Coming back to theory, we've seen that if you impose that every program must use no more than some fixed amount of memory, your computing model is limited to finite automata. But you can have programs whose memory usage is statically analyzable, yet not statically bounded. For example, a common pattern is that a program will use a predictable amount of memory, but the amount depends on the input. If you follow this pattern that a program's resource usage can be unbounded but must be predictable, you get primitive recursive functions. Primitive recursion allows nesting function calls and loops, but you have to announce the number of calls or iterations in advance. That number can itself be a runtime calculation, but that calculation has to be bounded as well, and so on.
Not all computation can be done with primitive recursion. Turing completeness requires primitive recursion plus some form of unbounded iteration, such as a while loop or unbounded recursion. However, a lot of algorithms are primitive recursive because the number of iterations can be bounded by the size of some data structure.

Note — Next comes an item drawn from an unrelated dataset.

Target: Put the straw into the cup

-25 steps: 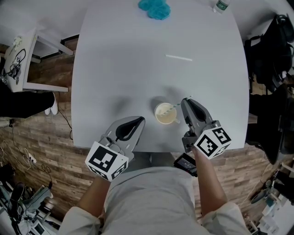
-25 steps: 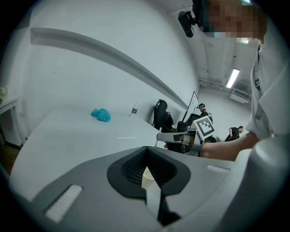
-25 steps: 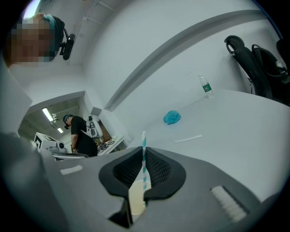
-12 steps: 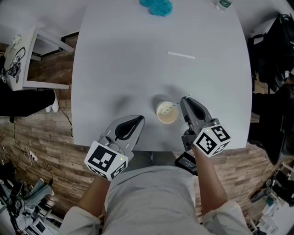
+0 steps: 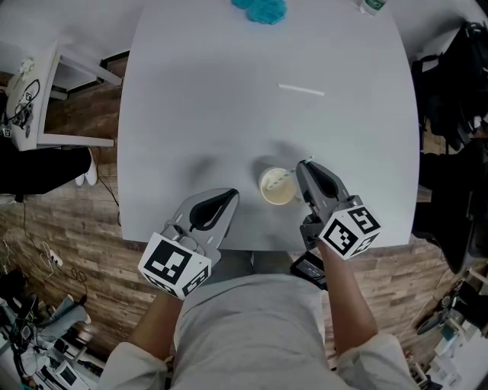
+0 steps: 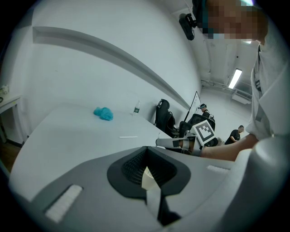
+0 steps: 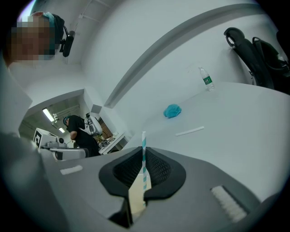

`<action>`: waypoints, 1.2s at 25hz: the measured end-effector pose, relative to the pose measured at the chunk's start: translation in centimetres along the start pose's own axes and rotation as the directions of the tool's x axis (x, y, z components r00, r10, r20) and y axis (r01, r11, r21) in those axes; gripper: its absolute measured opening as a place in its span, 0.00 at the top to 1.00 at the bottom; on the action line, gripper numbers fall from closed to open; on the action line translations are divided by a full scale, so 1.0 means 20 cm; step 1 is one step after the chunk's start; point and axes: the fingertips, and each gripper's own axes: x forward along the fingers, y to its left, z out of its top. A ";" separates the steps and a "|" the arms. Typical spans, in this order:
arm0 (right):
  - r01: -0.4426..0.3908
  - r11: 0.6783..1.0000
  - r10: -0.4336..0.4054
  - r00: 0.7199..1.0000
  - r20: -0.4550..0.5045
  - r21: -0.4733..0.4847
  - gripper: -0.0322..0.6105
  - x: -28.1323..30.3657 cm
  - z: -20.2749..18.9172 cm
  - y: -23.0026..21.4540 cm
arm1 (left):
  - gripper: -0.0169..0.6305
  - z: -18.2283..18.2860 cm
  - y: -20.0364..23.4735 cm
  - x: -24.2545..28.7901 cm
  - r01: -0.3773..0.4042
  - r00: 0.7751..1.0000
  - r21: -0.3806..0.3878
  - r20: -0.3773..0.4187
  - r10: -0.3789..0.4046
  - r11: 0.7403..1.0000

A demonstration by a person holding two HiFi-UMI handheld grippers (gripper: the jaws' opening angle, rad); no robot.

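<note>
A pale paper cup (image 5: 268, 196) stands on the white table (image 5: 229, 99) near its front edge. My right gripper (image 5: 303, 164) is just right of the cup and is shut on a teal-and-white striped straw (image 5: 287, 176). The straw slants leftward over the cup's rim, with its far end inside the mouth. In the right gripper view the straw (image 7: 144, 156) stands upright between the closed jaws of the right gripper (image 7: 144, 152). My left gripper (image 5: 231, 196) hangs left of the cup, shut and holding nothing; the left gripper view shows the left gripper (image 6: 146, 156) with jaws together.
A thin white stick (image 5: 301, 91) lies mid-table beyond the cup. A teal cloth (image 5: 263, 9) and a plastic bottle (image 5: 370, 6) sit at the far edge. A black bag (image 5: 450, 84) hangs to the right of the table. Side furniture (image 5: 38, 99) stands at the left.
My right gripper has edged a little left toward the cup, bringing the straw's end further over the cup's mouth. The left gripper has barely moved.
</note>
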 end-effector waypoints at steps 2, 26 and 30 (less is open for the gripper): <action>0.000 1.000 0.000 1.000 -0.002 0.001 0.90 0.00 -0.01 -0.01 | 0.95 0.00 0.00 0.00 -0.001 1.000 0.000 -0.001 0.001 1.000; 0.026 1.000 -0.026 1.000 -0.018 -0.002 0.86 0.02 -0.04 -0.05 | 0.95 -0.03 0.02 0.00 -0.008 1.000 -0.006 0.006 0.008 1.000; 0.030 1.000 -0.030 0.999 -0.019 -0.008 0.84 0.01 -0.03 -0.05 | 0.95 -0.01 0.01 0.00 -0.009 1.000 -0.002 0.005 0.009 1.000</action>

Bounding stack usage in practice
In embedded programming, it's common to run programs in very small stacks. It's also sometimes inconvenient to detect stack overflow. Or even if a stack overflow can be detected, you can't recover from it, you can only halt the system. If this is a high-reliability system, you definitely don't want to do that. And so in embedded development, it's fairly common to run a static checker to ensure that the program will not overflow the stack. This is a whole-program check that of course depends on the exact platform you're deploying to and the details of how the compiler optimizes your program.
In order for the stack usage analysis to be practical, recursion is forbidden. If you have a problem that lends itself to a stack, such as searching for a value in a tree, you have to manage memory manually. If this involves heap allocation, you have to handle out-of-memory errors explicitly. Function pointers and dynamic dispatch are forbidden or at least restricted to what your analyzer supports.
Such static checkers exist for languages typically used in low-level programming. For example gcc -fstack-usage
works for C, C++ and other languages supported by GCC. I don't know how practical it is with C++ where dynamic dispatch tends to happen far more often than in C.